EXERCISE
Print exactly the lines that run from the first line of the material to the line containing "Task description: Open", both ends included, and skip the pictures.

DATA FOR THE TASK
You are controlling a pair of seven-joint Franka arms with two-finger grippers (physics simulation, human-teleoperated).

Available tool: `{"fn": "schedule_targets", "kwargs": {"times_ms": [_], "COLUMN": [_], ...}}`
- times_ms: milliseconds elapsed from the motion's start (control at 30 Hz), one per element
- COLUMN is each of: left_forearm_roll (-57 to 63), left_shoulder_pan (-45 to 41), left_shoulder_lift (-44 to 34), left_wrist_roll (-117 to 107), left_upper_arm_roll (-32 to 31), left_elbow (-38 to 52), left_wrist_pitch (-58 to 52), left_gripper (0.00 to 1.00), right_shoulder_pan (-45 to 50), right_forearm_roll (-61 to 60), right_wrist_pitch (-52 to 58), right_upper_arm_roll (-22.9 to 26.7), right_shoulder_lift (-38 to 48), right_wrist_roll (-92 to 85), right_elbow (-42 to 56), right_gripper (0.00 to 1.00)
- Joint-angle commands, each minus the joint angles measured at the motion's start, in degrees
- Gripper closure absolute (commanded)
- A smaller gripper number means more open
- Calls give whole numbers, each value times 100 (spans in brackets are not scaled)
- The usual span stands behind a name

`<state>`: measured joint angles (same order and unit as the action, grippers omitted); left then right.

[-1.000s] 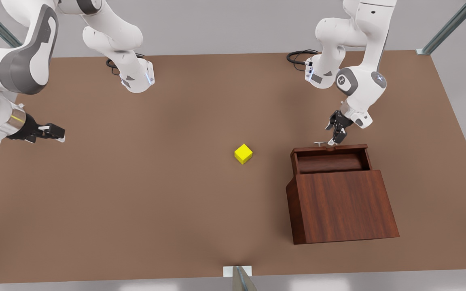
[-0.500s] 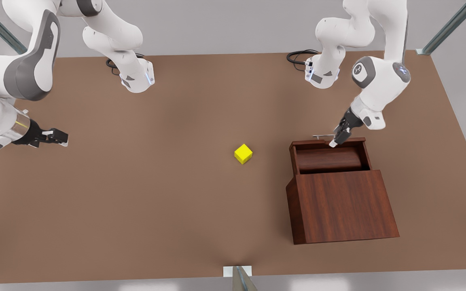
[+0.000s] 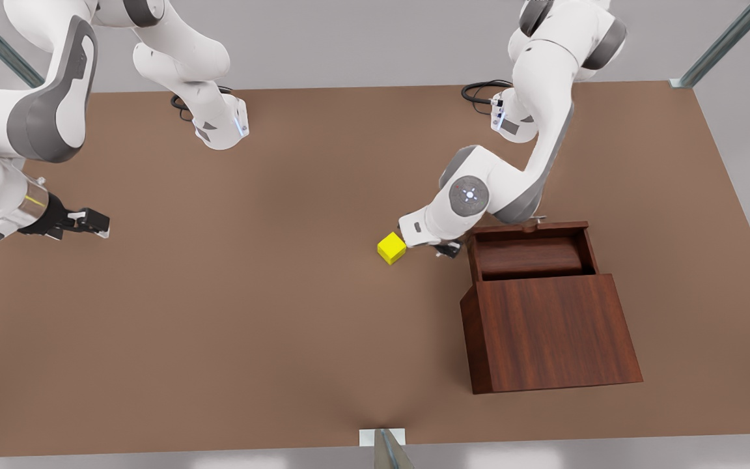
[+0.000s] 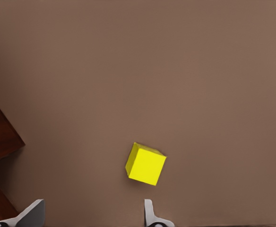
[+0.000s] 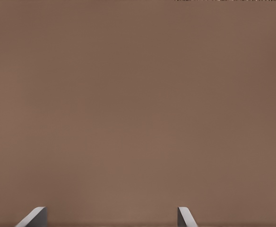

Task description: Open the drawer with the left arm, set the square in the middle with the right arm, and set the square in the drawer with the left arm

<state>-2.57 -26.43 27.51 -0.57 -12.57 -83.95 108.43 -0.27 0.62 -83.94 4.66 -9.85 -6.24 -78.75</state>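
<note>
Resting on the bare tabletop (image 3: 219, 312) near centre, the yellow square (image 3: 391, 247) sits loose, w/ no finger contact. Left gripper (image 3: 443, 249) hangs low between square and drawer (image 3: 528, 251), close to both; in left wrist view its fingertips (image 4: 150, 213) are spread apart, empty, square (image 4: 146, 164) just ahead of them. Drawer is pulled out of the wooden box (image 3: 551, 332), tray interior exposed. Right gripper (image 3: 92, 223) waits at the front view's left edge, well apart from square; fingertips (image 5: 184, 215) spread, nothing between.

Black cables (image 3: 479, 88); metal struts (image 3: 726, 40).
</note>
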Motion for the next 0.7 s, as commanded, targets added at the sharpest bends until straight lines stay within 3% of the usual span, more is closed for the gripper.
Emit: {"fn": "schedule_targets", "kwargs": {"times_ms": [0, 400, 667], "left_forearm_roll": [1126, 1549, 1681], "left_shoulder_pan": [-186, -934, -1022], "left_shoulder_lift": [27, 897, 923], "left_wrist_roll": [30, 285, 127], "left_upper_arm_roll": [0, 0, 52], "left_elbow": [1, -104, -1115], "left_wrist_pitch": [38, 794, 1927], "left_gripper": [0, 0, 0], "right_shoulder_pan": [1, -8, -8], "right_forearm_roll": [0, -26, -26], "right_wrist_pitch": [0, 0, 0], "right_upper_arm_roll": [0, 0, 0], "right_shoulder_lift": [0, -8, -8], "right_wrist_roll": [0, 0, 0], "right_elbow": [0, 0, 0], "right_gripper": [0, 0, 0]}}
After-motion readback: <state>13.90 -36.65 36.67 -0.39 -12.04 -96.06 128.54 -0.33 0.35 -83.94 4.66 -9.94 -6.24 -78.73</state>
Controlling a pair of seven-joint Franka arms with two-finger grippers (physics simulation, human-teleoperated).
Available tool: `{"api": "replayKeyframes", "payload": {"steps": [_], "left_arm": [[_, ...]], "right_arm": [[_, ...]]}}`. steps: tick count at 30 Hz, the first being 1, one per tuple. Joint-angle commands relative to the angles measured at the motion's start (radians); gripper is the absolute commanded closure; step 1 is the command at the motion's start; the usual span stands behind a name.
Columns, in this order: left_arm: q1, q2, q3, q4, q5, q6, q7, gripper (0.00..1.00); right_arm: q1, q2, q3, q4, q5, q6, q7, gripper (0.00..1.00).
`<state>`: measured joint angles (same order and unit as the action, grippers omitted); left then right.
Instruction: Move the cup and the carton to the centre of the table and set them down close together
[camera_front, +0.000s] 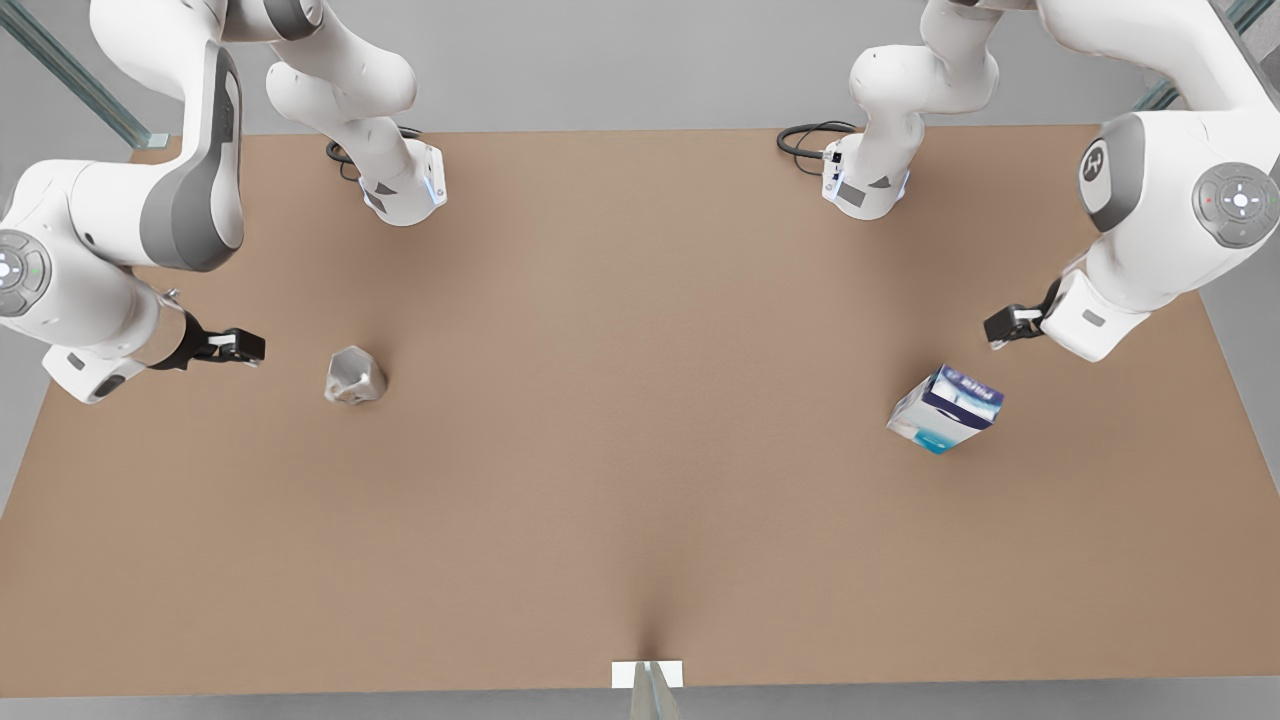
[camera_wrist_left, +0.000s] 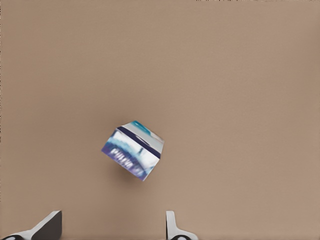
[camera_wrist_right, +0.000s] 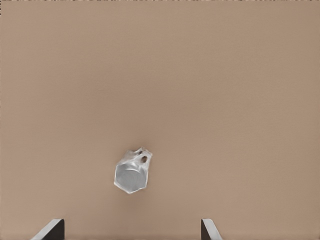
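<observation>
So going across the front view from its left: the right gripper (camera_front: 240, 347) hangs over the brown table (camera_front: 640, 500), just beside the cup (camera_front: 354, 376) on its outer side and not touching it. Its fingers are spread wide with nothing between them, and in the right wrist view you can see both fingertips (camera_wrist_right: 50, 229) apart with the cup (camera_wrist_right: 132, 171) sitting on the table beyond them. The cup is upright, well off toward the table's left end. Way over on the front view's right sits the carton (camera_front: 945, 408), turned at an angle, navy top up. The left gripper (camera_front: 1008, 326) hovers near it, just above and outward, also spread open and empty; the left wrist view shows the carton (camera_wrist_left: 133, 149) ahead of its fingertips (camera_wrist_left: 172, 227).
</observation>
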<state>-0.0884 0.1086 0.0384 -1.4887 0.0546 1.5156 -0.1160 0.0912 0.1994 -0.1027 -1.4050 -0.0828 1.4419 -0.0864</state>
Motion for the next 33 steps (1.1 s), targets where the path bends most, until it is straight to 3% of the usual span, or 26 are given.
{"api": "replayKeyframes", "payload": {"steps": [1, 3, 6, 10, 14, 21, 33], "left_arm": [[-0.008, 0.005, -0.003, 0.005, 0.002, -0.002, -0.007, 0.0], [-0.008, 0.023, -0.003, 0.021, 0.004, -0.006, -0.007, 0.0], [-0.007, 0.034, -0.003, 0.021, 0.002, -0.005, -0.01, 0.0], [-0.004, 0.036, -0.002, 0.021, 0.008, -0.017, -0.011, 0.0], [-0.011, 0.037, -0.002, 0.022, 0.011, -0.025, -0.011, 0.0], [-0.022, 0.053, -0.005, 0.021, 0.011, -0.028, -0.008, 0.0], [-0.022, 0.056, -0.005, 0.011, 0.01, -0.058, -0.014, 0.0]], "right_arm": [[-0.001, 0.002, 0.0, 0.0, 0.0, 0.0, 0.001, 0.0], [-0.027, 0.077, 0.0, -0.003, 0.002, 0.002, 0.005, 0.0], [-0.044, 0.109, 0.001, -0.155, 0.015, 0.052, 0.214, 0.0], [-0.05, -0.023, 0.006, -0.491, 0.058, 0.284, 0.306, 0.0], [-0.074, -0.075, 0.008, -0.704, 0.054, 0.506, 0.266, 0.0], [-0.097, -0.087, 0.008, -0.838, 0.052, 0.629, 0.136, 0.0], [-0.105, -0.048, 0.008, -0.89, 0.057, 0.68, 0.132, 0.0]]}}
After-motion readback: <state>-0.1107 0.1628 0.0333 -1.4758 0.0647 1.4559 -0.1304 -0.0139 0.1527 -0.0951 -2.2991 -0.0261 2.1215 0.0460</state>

ANSWER BELOW
You are controlling a pair of seven-joint Franka arms with two-finger grippers (physics simulation, human-teleoperated).

Available tool: `{"fn": "schedule_targets", "kwargs": {"times_ms": [_], "COLUMN": [_], ...}}`
- times_ms: milliseconds elapsed from the motion's start (control at 30 Hz), one per element
- COLUMN is each of: left_forearm_roll (-57 to 63), left_shoulder_pan (-45 to 41), left_shoulder_lift (-44 to 34), left_wrist_roll (-117 to 107), left_upper_arm_roll (-32 to 31), left_elbow (-38 to 52), left_wrist_pitch (-58 to 52), left_gripper (0.00 to 1.00), right_shoulder_pan (-45 to 50), right_forearm_roll (-61 to 60), right_wrist_pitch (-52 to 58), right_upper_arm_roll (-22.9 to 26.7), right_shoulder_lift (-38 to 48), right_wrist_roll (-92 to 85), right_elbow (-42 to 56), right_gripper (0.00 to 1.00)
- Joint-angle commands, each minus the joint angles measured at the motion's start, in degrees
- Gripper closure absolute (commanded)
- A smaller gripper number means more open
- Calls give whole numbers, each value times 100 (spans in brackets are not scaled)
- The usual span stands behind a name

`<state>`: measured joint angles (same order and unit as the action, grippers omitted); left then right.

[-1.000s] 
[-0.500s] 
[+0.000s] 
[+0.000s] 
[+0.000s] 

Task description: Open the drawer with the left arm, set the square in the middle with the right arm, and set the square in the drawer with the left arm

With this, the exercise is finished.